問題
pを単項イデアル整域Rの元とする。このとき、次は同値であることを示せ。
(1)pはRの既約元である。
(2)(p)=pRはRの極大イデアルである。
(3)pはRの素元である。
別解
(1)⇔(3):Rは単項イデアル整域より演習問題11により、Rは一意分解整域である。
よって、問5.14より、既約元と素元は同値な概念である。
よって、示された。
演習問題11
Rが単項イデアル整域であれば、Rは一意分解整域であることを証明せよ。
問5.14
一意分解整域においては、既約元と素元は同値な概念であることを示せ。
次に(1)⇔(2):
まず、(1)⇒(2)だが、これは上の模範解答を使う。
(p)⊂I⊂Rと仮定する。Rは単項イデアル整域だから、I=(a)(a∈R)と表される。ゆえに、(p)⊂I=(a)よりp=ab(∃b∈R)と表される。pは既約だから、aまたはbはRの可逆元である。aがRの可逆元のとき、I=(a)=Rである(定理2.2)。bがRの可逆元のとき、pとaは同伴だから、(p)=(a)=I(問5.5) ゆえに、(p)は極大イデアルである。
念のため、解説。(p)⊂I⊂R⇒I=(a)=Rまたは(p)=(a)=Iが示されたからである。
極大イデアルの定義
Pを可換環Rのイデアルとする。Pを含んでいるRの真のイデアルが存在しないとき、すなわちIをRのイデアルとするとき
P⊂I⇒P=IまたはI=R
を満たすとき、Pを可換環Rの極大イデアルという。
定理2.2
環RのイデアルIが単位元1を含めばⅠ=Rとなる。
したがって、環RのイデアルIが可逆元を含めばI=Rとなる。
問5.5
Rを整域とし、aとbをRの元とするとき、次を示せ。
a~b⇔(a)=(b)
次に(2)⇒(1):p=ab(a,b∈R)と置く。ところで、仮定より、(p)=pRはRの極大イデアルなので、
P⊂I⊂R⇒(p)=IまたはI=Rである。また、Rは単項イデアル整域よりI=(a)(a∈R)と置ける。

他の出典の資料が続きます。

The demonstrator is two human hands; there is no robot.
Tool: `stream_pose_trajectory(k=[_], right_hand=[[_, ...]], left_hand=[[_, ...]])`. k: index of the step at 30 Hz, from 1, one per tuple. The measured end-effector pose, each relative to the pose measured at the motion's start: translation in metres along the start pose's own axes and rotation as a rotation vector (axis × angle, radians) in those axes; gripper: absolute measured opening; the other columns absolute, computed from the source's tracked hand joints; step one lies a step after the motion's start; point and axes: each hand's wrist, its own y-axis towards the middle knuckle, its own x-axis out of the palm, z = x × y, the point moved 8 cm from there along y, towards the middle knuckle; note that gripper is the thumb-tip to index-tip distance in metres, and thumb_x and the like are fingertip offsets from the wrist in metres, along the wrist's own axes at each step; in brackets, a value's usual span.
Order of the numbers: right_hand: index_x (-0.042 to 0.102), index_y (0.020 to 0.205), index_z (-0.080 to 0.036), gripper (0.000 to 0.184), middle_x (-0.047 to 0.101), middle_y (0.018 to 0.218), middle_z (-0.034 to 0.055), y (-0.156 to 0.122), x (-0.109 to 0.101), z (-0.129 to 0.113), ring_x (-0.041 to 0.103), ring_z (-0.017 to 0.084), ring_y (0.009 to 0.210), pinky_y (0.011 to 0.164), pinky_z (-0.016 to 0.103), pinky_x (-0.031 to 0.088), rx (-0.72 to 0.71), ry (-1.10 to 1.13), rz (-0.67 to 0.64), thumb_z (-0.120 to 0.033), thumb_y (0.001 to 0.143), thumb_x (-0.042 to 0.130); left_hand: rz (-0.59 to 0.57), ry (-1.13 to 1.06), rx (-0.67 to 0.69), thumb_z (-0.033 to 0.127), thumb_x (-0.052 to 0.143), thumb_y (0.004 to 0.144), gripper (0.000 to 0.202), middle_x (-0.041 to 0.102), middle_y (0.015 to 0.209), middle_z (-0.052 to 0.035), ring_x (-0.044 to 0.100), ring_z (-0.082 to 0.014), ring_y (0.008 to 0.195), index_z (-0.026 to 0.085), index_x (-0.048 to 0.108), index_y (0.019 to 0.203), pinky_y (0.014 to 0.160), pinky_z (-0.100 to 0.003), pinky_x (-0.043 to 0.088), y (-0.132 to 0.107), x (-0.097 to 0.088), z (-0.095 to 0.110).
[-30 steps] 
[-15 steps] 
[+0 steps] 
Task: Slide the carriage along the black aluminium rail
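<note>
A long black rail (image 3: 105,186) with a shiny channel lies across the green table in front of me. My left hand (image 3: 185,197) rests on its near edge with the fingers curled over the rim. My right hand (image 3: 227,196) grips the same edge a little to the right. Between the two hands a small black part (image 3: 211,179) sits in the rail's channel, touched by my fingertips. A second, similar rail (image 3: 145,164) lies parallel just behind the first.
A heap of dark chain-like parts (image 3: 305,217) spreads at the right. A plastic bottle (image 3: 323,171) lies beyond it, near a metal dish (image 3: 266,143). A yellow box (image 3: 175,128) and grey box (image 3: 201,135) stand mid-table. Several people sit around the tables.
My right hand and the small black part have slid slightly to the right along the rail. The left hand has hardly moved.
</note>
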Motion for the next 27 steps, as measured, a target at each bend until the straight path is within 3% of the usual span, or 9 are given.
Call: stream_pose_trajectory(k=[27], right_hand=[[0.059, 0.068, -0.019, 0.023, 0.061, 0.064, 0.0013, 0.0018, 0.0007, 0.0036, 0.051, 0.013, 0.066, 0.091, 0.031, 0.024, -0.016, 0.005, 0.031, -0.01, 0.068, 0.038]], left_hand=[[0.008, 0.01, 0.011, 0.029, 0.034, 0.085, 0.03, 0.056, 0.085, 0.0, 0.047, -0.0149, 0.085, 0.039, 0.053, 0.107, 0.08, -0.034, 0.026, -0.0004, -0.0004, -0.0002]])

(ⅰ)(p)=Iの場合、(p)=(a)より問5.5によってpとaは同伴である。よって、同伴の定義より、p=u・aと置くとuは可逆元である。よって、p=abのbは可逆元である。
(ⅱ)I=Rの場合、(a)=I=R ところで、Rは乗法単位元を含むので、∃r∈Rが存在して1=arが成り立つ。よって、aは可逆元である。
(ⅰ),(ⅱ)より、p=ab(a,b∈R)ならばaまたはbが可逆元であるので、pは既約元である。
既約元の定義
Rを整域とする。Rの可逆元でも0でもない元をaとする。a=bc(b,c∈R)ならば、bまたはcがRの可逆元でなければならないとき、aをRの既約元という。
因みに、(ⅱ)の場合、(a)=Rから定理2.2の逆によりaを可逆元と言う場合には、Rが単項イデアルだからと言わなければならない。
定理2.2
環RのイデアルIが単位元1を含めばⅠ=Rとなる。
したがって、環RのイデアルIが可逆元を含めばI=Rとなる。
一般的には逆は成り立たないだろう。I=aR+bR=Rとして、1∈Rに対して、1=ar1+br2となるr1,r2∈Rが存在しても、aもbもr1もr2も可逆元ではない。(片方が0になる時は単項イデアル環なのだろう。)